**EXERCISE AIM**
The lines to be extracted run from the start of the listing through the line containing "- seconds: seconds"; copy them exactly and nothing else.
Start of RECORDED INFORMATION
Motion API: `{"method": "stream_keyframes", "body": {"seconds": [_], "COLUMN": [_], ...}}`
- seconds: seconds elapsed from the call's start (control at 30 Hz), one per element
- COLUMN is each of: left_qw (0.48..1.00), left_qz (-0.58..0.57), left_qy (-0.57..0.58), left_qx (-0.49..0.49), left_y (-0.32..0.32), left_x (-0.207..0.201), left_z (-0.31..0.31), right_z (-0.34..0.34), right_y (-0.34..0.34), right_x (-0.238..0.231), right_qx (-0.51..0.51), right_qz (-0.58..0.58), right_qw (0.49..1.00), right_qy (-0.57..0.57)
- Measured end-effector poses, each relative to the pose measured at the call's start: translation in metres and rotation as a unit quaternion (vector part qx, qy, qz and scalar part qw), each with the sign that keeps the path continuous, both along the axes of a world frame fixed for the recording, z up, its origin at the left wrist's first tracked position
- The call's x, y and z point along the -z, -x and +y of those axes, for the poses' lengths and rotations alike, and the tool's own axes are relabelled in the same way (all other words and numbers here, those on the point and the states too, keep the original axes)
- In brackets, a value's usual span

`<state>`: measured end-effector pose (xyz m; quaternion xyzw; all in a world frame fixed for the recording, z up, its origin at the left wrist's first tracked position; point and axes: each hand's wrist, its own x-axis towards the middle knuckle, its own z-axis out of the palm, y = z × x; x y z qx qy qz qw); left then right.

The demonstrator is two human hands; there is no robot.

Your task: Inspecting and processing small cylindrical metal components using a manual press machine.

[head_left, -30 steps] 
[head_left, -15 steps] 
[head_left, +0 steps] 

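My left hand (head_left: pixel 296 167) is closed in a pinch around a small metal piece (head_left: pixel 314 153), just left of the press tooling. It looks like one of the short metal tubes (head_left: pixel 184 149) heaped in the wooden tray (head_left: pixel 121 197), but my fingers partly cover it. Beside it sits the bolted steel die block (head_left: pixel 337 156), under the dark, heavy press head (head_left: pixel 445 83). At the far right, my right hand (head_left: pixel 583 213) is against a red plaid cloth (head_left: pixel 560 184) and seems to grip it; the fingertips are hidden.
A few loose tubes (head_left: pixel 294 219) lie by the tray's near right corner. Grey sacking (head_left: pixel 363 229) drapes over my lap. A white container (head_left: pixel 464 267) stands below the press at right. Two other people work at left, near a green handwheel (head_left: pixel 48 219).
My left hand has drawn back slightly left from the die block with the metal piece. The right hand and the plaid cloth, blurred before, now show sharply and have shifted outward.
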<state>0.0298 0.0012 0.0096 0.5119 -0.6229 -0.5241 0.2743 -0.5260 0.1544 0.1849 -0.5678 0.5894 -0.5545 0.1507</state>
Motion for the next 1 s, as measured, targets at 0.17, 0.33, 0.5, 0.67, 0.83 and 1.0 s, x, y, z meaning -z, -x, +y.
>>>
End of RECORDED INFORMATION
**WRITTEN REPLY**
Motion API: `{"method": "stream_keyframes", "body": {"seconds": [_], "COLUMN": [_], ...}}`
- seconds: seconds elapsed from the call's start (control at 30 Hz), one per element

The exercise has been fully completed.